Cependant, Ross a déclaré que c’était un substitut inacceptable au « courage des politiciens » d’agir dans une province qui traite les pompiers comme des « citoyens de seconde classe ».
« En fin de compte, les incendies ne brûlent pas différemment à Gatineau par rapport à Ottawa. Ce n’est pas comme si vous traversiez le pont et que tout à coup ils sont plus cancéreux », a-t-il déclaré.
En Ontario, 17 cancers sont présumés être liés à la lutte contre les incendies.
On pense qu’environ 55 pompiers du Québec sont morts du cancer au cours des 12 dernières années, mais le chiffre est probablement plus élevé, a déclaré Ross.
Alex Forrest, capitaine du service d’incendie de Winnipeg, a déclaré que le Manitoba était le premier au Canada en 2002 à inclure cinq cancers présumés chez les pompiers. Elle répertorie maintenant 19 cancers, comme en Nouvelle-Écosse et au Yukon.
Forrest, qui est également avocat, a aidé à rédiger la législation dans les trois juridictions avant de passer à l’Alberta et au-delà alors que la législation présomptive s’étendait à travers le pays.
Il a été invité en Australie en 2011 pour présenter des preuves scientifiques sur le lien entre la lutte contre les incendies et le cancer et a déclaré qu’il avait également sensibilisé les gouvernements et les organisations en Europe sur l’exposition des pompiers à des agents cancérigènes comme l’arsenic, le benzène et le cadmium.
En 2012, l’Australie est devenue le troisième pays au monde, après le Canada et la plupart des juridictions des États-Unis, à adopter une telle législation.
Forrest a déclaré qu’il y avait un manque de connaissances parmi les épidémiologistes sur les niveaux dangereux de cancérigènes, y compris le benzène chimique hautement inflammable, qui est présent dans la plupart des incendies, qu’il s’agisse d’ordures, de cuisine ou de grandes structures.
L’équipement de protection des pompiers peut résister à plus de 1 000 degrés Celsius, mais il ne les protège pas des agents cancérigènes car leurs vêtements doivent « respirer », a déclaré Forrest.

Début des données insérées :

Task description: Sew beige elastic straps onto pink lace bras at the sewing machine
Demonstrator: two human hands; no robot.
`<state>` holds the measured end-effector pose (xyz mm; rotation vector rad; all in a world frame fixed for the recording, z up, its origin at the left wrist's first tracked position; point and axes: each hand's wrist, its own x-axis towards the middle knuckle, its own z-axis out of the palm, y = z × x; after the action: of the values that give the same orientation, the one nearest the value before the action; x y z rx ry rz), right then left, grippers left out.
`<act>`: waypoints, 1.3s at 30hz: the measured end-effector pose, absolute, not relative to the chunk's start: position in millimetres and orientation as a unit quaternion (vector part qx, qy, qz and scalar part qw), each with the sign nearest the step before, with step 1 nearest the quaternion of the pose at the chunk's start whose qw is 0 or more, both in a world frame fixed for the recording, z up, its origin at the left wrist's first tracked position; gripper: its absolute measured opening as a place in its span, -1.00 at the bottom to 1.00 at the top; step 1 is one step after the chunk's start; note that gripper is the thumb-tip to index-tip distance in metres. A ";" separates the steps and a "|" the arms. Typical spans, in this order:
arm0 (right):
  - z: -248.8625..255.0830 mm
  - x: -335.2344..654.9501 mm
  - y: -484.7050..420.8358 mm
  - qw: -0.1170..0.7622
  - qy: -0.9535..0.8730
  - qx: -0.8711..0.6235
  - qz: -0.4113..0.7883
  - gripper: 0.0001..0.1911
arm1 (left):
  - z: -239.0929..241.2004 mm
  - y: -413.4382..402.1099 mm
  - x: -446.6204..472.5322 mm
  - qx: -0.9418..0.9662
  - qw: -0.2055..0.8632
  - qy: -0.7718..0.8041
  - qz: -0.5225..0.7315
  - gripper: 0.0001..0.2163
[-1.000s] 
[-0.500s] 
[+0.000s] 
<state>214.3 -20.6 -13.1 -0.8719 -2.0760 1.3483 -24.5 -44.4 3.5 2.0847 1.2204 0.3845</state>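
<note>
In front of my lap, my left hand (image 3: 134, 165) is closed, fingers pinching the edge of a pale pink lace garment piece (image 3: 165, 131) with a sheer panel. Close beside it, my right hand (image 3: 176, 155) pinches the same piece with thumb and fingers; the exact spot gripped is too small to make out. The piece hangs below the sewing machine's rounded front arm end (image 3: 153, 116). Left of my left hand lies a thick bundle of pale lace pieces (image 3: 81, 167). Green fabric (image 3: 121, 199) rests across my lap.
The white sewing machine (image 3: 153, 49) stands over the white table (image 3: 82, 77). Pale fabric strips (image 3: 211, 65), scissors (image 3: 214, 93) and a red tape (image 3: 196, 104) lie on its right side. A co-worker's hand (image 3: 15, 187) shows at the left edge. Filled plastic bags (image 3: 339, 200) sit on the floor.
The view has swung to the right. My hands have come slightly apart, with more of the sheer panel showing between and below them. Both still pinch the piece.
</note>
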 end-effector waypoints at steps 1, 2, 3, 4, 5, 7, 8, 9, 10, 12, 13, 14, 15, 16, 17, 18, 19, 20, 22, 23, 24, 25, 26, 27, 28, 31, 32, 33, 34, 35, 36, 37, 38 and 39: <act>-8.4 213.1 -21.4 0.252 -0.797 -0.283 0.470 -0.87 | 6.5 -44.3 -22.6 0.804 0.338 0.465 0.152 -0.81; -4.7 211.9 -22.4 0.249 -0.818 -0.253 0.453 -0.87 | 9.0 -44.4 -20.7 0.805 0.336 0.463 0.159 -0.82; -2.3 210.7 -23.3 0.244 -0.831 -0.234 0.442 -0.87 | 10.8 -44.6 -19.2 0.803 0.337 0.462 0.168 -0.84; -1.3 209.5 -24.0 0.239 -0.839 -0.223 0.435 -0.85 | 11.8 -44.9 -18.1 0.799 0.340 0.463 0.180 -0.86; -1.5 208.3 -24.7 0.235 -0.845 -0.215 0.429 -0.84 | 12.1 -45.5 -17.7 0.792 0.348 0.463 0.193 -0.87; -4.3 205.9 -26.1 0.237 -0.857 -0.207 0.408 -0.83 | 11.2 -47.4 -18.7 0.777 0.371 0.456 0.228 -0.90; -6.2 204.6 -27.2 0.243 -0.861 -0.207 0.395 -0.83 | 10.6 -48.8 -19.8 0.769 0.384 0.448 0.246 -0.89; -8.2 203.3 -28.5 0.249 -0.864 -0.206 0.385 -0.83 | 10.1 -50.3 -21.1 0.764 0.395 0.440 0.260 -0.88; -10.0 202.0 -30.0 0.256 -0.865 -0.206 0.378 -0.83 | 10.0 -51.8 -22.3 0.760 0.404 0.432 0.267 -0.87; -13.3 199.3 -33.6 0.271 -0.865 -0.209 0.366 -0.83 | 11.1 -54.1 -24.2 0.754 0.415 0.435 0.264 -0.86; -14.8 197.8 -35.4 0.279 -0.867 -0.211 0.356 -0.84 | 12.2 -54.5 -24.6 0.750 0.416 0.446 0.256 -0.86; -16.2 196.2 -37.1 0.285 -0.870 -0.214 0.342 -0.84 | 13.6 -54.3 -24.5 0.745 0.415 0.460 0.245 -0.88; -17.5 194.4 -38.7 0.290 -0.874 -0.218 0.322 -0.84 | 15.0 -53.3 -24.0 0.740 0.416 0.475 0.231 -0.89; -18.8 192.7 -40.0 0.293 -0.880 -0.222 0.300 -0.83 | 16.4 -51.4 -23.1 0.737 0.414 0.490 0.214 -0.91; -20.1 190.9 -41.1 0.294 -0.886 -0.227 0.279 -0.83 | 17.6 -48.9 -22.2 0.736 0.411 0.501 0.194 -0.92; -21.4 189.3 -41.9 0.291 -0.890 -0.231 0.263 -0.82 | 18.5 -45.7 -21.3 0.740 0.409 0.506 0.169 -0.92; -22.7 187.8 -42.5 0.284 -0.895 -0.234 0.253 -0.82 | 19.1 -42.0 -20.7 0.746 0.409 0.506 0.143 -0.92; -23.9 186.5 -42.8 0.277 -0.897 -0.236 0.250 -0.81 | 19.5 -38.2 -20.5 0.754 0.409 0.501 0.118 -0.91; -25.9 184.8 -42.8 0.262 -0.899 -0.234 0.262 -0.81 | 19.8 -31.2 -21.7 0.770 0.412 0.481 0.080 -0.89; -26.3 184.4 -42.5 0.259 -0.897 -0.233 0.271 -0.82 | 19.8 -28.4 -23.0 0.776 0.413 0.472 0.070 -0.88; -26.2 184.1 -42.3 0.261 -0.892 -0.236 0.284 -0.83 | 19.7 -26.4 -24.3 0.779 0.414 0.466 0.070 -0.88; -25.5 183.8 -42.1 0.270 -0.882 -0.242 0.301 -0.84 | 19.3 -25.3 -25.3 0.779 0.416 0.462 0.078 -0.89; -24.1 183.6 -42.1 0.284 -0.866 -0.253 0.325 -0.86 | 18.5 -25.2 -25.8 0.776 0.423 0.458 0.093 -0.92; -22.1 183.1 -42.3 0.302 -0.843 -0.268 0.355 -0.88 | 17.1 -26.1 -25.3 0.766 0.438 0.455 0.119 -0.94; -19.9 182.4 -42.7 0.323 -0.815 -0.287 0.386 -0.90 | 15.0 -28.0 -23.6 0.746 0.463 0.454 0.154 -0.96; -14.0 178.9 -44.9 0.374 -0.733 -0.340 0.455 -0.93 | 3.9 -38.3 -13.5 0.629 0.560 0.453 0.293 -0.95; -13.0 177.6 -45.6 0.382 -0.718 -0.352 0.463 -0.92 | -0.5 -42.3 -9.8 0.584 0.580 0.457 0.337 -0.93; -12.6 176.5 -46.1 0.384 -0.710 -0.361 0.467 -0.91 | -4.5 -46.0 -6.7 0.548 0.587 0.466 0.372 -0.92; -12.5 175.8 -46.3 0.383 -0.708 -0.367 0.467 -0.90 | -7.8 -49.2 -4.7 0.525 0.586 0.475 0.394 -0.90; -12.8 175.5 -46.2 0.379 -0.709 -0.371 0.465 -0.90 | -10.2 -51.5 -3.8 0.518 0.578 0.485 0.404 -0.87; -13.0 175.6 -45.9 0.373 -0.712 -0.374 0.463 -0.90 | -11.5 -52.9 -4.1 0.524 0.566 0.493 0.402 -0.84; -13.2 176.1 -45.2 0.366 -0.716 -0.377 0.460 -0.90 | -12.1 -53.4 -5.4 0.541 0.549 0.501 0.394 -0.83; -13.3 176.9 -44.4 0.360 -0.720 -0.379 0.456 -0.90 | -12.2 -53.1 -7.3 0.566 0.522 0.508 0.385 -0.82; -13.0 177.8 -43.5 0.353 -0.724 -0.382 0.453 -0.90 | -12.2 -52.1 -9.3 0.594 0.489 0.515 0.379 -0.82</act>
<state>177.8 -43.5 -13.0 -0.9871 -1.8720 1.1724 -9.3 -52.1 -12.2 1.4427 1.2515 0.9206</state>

Ce n’est pas l’inhalation ou l’ingestion de produits chimiques, mais l’absorption de particules à travers la peau des pompiers et dans leur circulation sanguine qui est la plus dangereuse, a-t-il déclaré.

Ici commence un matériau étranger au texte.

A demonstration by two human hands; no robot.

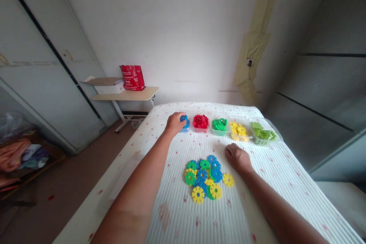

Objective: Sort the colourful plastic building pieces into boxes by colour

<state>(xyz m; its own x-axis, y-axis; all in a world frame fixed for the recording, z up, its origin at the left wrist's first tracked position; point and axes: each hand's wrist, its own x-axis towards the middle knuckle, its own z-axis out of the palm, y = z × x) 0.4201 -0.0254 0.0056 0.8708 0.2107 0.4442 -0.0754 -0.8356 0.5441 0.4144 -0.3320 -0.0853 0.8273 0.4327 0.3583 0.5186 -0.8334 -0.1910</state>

« Les pompiers, au cours d’une carrière, iront à des centaines d’incendies. Et vous voyez que la manipulation des cellules commence à se produire après trois à cinq ans, ce qui prédit les résultats du cancer. »
Tim Baillie a reçu un diagnostic de deux cancers après avoir pris sa retraite de sa carrière de 27 ans comme pompier à Surrey, en Colombie-Britannique
« J’étais à la douane, je montais dans un avion pour Mazatlan. Et c’était comme si quelqu’un m’avait poignardé dans l’abdomen droit », a-t-il déclaré à propos de son expérience en 2016, lorsqu’il a appris qu’il avait un cancer du rein. « J’ai fini par aller aux urgences et j’ai eu une croissance cancéreuse de cinq centimètres entièrement encapsulée dans mon rein droit. »
En 2021, on lui a diagnostiqué un cancer de la prostate, qui, comme le premier cancer, a été répertorié sous la législation présomptive.
Baillie espère que toutes les provinces iront de l’avant pour reconnaître la réalité que le cancer est l’un des principaux tueurs de pompiers.
« C’est toujours une question d’argent », a-t-il déclaré.
Les municipalités qui employaient des pompiers ne paient que des taux d’indemnisation des accidents du travail légèrement plus élevés pour protéger ceux qui mettent leur vie en danger simplement en allant travailler, a-t-il déclaré.
Les pompiers doivent également affronter les gouvernements provinciaux qui sont souvent lents à agir, a déclaré Baillie.
Ce rapport de La Presse canadienne a été publié pour la première fois le 5 mai 2022.